Bedrijven spelen een onmisbare rol in het opleiden van jongeren in de praktijk, maar de kosten die ze maken voor stages en leerwerkplaatsen variëren sterk. MKB-Nederland en VNO-NCW pleiten daarom voor een passende vergoeding die aansluit bij de bijdrage van de stagiair, in plaats van een vaste vergoeding.
Volgens onderzoek van ResearchNed bedragen de gemiddelde netto kosten voor een mbo-meewerkstage 4.750 euro, maar deze kunnen variëren van een opbrengst van 1.000 euro tot een kostenpost van 10.000 euro. “Een eerstejaars-stagiair heeft minder ervaring en levert daardoor minder op dan iemand die verder in de opleiding is”, zegt Jacco Vonhof, voorzitter van MKB-Nederland. Een verplichte stagevergoeding zou volgens de ondernemersorganisaties kleinere bedrijven, zoals een lokale schoenmaker, ontmoedigen om stageplaatsen aan te bieden.

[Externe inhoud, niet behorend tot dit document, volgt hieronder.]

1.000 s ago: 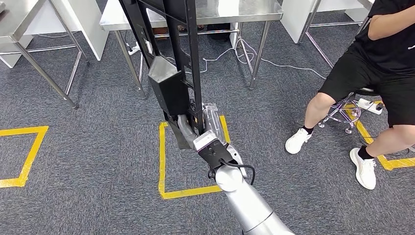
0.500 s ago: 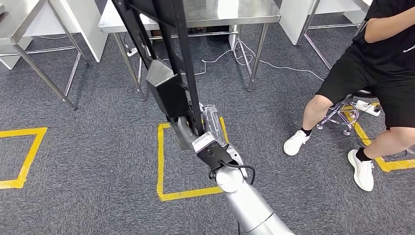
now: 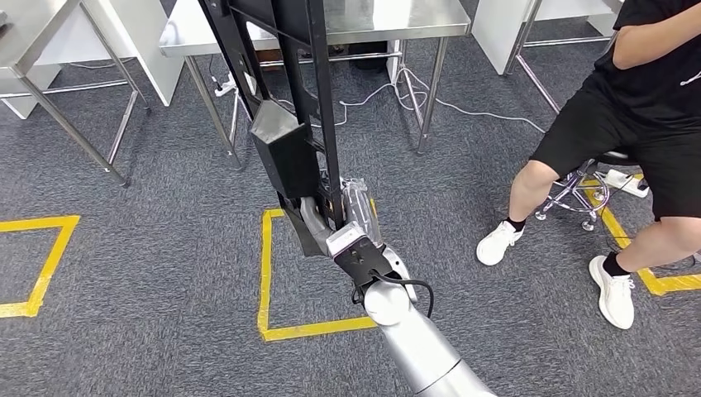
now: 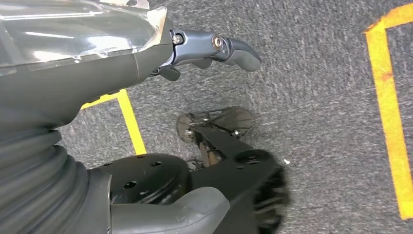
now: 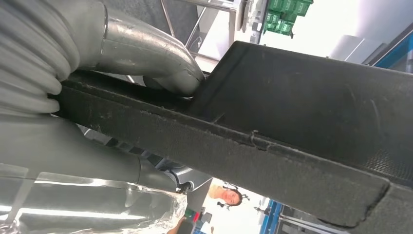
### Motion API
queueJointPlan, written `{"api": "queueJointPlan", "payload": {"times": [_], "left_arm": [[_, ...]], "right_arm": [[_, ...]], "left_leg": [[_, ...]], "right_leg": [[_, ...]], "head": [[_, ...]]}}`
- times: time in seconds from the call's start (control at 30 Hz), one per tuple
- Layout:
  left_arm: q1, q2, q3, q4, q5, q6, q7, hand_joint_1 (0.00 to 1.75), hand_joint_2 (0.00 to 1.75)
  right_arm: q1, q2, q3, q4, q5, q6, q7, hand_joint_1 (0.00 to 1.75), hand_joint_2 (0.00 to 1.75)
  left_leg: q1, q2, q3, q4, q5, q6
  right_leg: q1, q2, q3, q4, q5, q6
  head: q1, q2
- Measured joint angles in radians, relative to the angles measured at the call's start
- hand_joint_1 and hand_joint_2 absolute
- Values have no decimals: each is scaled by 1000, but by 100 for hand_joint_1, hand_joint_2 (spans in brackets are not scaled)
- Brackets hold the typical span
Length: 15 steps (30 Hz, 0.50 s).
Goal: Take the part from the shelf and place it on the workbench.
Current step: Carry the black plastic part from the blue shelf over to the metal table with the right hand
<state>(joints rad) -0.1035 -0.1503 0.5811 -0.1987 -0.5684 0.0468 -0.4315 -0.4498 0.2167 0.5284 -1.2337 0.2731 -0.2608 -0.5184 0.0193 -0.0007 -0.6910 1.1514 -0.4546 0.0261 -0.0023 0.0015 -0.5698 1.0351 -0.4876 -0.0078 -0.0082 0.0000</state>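
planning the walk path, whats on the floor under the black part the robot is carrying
Under the black part: grey carpet and a yellow tape square. The part and right hand hide the square's far side.

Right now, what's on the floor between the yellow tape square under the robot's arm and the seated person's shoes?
Head view: bare grey carpet runs from the yellow tape square to the person's shoes; nothing lies on it.

Black part, grey carpet, yellow lines

The part [image 3: 285, 124] is matte black; below it the speckled grey carpet [image 3: 149, 273] carries yellow tape squares [image 3: 266, 273]. Right of the part, a person [image 3: 636, 107] wears black with white shoes [image 3: 613, 285].
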Motion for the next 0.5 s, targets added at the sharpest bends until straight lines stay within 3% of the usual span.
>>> {"api": "queueJointPlan", "payload": {"times": [0.03,0.1,0.23,0.3,0.37,0.4,0.43,0.5], "left_arm": [[-1,0,0,0,0,1,0,0,175],[-4,1,0,0,0,3,1,0,175],[-3,0,0,0,0,4,1,0,175],[-4,-2,0,0,0,4,1,0,175],[-5,-2,0,0,0,5,1,0,175],[-4,-2,0,0,0,5,1,0,175],[-3,-3,0,0,0,5,1,0,175],[-2,-4,0,0,0,5,2,0,175]], "right_arm": [[-1,0,0,0,0,0,0,175,175],[-2,1,0,0,0,-1,0,175,175],[-3,6,0,-4,0,-2,0,175,175],[-6,4,1,-5,0,-4,0,175,175],[-3,-1,0,-5,0,-4,0,175,175],[0,-4,0,-5,0,-5,0,175,175],[3,-6,0,-5,0,-5,0,175,175],[3,-7,1,-5,0,-5,0,175,175]], "left_leg": [[-8,4,27,-56,21,16],[-22,10,52,-108,25,34],[-19,7,86,-158,32,34],[-15,4,106,-177,36,31],[-14,-2,112,-178,31,30],[-14,-5,115,-177,27,29],[-14,-8,118,-175,22,26],[-12,-15,126,-167,8,16]], "right_leg": [[3,-1,3,-1,-2,-1],[1,-3,3,-4,-5,3],[6,-7,-2,9,-18,18],[3,-5,-49,105,-52,18],[-1,-4,-126,229,-84,22],[-4,-4,-150,255,-83,30],[-7,-4,-154,240,-64,41],[-15,-4,-108,109,6,64]], "head": [[2,0],[2,0],[-1,0],[1,0],[2,0],[3,0],[3,0],[4,0]]}}
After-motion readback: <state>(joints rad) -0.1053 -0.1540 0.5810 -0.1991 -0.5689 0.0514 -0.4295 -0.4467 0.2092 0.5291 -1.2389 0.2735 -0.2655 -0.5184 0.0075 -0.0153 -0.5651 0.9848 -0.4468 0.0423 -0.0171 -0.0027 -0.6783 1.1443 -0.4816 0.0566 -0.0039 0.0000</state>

Dit kan leiden tot een tekort aan leerwerkplekken, iets wat Nederland zich niet kan veroorloven.
Subsidie voor praktijkleren onder druk
Naast flexibiliteit in stagevergoedingen vragen ondernemers aandacht voor de Subsidieregeling Praktijkleren, die cruciaal is voor mbo-leerwerktrajecten. Deze subsidie staat regelmatig ter discussie, terwijl bedrijven gemiddeld 26.000 euro investeren in een volledig BBL-traject. Ondernemersorganisaties dringen aan op een langjarige garantie en een vergoeding die meegroeit met het aantal leerwerkplekken.
Bedrijven onmisbaar in onderwijs
Ondernemers zorgen niet alleen voor stageplaatsen maar dragen ook bij aan onderwijs door gastlessen en het verder opleiden van medewerkers. “De samenwerking tussen beroepsonderwijs en bedrijfsleven is uniek en een voorbeeld voor andere landen. Het is van groot belang dat we dit systeem in stand houden”, aldus Vonhof.
Standpunt Dibevo
Ook Dibevo benadrukt het belang van flexibiliteit. “Ook wij zijn tegen het verplichten van een vaste vergoeding, maar roepen ondernemers wel op om te kijken naar mogelijkheden voor een passende vergoeding voor stagiairs”, vertelt Dibevo-beleidsmedewerker Jesse Otten. “Daarbij kun je bijvoorbeeld denken aan een onkostenvergoeding zoals vastgelegd in de Dibevo-cao voor dierenspeciaalzaken. In de nieuwe cao, die vanaf 2025 ingaat, wordt opgenomen dat onkosten van stagiairs worden vergoed, tenzij deze al door een andere instantie worden gedekt. De reiskostenvergoeding wordt gelijkgesteld aan die van werknemers (artikel 7B).”
Dibevo onderstreept hiermee de noodzaak van maatwerk: bedrijven moeten in staat blijven om stageplaatsen aan te bieden zonder onnodige financiële druk, terwijl stagiairs een eerlijke vergoeding krijgen voor hun bijdrage en gemaakte kosten.